Все начиналось здесь, на глазах у Барбары. От ее взгляда не ускользало поведение ни одной женщины, приходящей поодиночке или в компании в ее ресторанчик для того, чтобы увидеть меня. Барбара знала, что каждый год все повторяется практически без изменений. Ей были хорошо знакомы одинокие и, возможно, больные женщины, приезжающие еще до открытия сезона и переживающие встречу со мной здесь, у Барбары, как некое собственное открытие, как что-то такое, чем обладают только они. Их одинокий отдых проходил в возбуждении от случайных ежедневных встреч на пляже, а по вечерам — среди полупустых столиков ресторана. Были здесь и те, что приезжали позже, в разгар сезона, и сразу же понимали, что их открытие принадлежит не только им. Барбара прекрасно знала и тех, кто долго притворялся, будто ничего не замечает, хотя их подруги, а иногда и совсем незнакомые соседки указывали им на мой столик. Но даже они, когда им случалось беспрепятственно рассматривать то, на что обратили их внимание, даже они делали это с неожиданной готовностью.
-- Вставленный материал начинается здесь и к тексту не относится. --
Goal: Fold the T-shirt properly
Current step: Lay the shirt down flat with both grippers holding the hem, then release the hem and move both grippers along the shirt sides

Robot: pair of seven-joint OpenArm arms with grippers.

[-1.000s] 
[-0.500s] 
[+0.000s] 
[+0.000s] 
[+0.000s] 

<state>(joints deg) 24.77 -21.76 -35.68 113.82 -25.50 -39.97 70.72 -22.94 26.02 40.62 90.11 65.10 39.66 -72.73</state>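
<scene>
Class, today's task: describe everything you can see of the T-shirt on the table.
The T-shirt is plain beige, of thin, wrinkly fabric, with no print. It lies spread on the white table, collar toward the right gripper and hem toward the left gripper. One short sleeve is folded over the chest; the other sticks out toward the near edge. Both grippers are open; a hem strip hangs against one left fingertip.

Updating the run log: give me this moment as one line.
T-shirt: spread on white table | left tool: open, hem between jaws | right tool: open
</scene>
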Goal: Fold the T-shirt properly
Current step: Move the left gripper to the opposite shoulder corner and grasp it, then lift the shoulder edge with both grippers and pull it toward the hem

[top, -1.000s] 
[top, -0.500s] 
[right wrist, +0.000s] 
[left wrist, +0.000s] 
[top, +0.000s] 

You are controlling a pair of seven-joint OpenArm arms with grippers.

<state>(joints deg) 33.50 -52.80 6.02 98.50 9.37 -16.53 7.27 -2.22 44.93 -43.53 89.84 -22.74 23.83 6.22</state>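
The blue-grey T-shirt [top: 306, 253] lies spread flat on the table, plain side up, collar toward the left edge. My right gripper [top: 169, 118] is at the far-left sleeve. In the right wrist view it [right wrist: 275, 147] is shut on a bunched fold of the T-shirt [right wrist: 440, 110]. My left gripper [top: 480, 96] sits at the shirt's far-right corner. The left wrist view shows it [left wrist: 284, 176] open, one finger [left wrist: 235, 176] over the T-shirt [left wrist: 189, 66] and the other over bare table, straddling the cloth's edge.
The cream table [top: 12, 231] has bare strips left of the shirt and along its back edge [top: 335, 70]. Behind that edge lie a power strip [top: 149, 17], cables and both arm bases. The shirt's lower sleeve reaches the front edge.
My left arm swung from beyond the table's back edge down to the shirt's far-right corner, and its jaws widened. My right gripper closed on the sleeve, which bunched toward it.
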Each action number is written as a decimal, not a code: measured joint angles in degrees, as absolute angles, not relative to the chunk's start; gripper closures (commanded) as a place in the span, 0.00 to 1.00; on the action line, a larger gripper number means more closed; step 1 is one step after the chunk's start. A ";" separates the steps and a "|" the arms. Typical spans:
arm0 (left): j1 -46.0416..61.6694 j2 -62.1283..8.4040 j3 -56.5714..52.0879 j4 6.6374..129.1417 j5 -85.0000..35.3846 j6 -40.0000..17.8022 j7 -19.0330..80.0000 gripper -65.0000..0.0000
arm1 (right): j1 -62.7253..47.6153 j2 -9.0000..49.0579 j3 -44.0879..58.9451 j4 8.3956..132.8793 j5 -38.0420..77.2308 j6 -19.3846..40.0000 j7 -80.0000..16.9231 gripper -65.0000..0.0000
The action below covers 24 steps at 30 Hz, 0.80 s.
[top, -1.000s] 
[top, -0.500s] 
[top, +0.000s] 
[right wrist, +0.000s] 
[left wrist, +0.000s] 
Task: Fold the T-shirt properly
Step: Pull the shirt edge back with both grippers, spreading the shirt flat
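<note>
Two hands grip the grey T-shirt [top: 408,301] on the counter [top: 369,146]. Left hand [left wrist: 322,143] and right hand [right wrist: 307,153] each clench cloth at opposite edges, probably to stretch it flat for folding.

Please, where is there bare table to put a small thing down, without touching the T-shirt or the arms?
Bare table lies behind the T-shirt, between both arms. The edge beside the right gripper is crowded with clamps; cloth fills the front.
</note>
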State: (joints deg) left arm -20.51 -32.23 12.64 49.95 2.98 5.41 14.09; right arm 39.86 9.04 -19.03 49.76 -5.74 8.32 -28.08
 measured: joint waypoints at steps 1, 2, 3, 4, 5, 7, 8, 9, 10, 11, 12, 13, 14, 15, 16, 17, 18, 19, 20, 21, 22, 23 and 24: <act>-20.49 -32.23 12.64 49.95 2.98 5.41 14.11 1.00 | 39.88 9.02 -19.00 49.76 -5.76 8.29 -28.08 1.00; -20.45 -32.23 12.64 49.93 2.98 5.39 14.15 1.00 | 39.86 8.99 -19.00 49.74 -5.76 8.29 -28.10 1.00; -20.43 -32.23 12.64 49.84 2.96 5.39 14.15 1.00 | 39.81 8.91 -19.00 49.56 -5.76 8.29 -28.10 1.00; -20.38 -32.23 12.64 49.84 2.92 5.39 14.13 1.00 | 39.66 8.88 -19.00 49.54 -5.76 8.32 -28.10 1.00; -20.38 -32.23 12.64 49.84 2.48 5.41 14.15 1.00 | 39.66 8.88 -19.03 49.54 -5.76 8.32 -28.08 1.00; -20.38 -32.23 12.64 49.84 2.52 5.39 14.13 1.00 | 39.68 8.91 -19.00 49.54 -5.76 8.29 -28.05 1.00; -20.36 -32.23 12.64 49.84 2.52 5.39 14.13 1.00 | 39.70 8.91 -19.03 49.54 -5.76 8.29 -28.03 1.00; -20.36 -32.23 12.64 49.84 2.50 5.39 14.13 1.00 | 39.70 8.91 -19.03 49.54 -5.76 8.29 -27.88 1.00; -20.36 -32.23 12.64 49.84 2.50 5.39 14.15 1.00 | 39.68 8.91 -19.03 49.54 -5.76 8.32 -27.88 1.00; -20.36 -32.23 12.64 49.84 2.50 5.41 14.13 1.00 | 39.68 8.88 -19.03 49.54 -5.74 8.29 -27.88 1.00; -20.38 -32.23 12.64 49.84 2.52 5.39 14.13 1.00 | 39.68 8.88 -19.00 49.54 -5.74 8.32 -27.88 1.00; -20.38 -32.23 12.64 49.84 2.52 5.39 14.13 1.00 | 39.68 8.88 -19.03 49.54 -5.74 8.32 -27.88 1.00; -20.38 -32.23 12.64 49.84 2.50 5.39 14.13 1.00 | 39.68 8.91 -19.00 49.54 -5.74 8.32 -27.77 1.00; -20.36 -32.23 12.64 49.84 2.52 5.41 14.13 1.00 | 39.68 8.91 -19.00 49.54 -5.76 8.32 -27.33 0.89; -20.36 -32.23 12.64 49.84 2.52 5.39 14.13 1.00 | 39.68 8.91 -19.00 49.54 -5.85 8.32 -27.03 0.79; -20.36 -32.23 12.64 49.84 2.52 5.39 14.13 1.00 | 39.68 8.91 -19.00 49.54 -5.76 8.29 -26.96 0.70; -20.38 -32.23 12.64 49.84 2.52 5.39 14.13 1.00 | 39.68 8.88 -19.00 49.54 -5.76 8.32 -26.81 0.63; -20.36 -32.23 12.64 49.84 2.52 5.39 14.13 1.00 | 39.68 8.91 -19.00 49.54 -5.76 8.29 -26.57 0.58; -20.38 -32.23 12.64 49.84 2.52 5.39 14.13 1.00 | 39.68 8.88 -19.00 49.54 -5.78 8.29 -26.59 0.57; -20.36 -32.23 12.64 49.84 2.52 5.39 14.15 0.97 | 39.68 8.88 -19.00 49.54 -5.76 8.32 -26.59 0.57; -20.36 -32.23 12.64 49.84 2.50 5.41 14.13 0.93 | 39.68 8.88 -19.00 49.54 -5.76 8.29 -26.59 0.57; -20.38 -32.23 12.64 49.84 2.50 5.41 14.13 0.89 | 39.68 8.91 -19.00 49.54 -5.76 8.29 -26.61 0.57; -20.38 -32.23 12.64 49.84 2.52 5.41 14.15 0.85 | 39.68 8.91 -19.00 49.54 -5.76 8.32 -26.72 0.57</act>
Барбара наблюдала, как на их лицах, словно в зеркале, повторялись мои улыбки, и чувствовала, как им удавалось услышать что-то особенное в самых обычных словах, которые я произносил за рыбой, «заячьей кровью» или передавая деньги. Барбара знала, что бывают разные женщины, говорившие так, что она едва их понимала, приехавшие из мест, о которых она никогда не слышала. Женщины разного сложения, с разной внешностью, обычно симпатичнее Барбары и всегда моложе ее, но она со своим богатым опытом, который сменил множество форм, отлично знала, что большинству из них я совершенно не подхожу. Силой безошибочного инстинкта, который не распространялся только на нее саму, она чувствовала, что почти все женщины заблуждаются на мой счет и занимаются самообманом.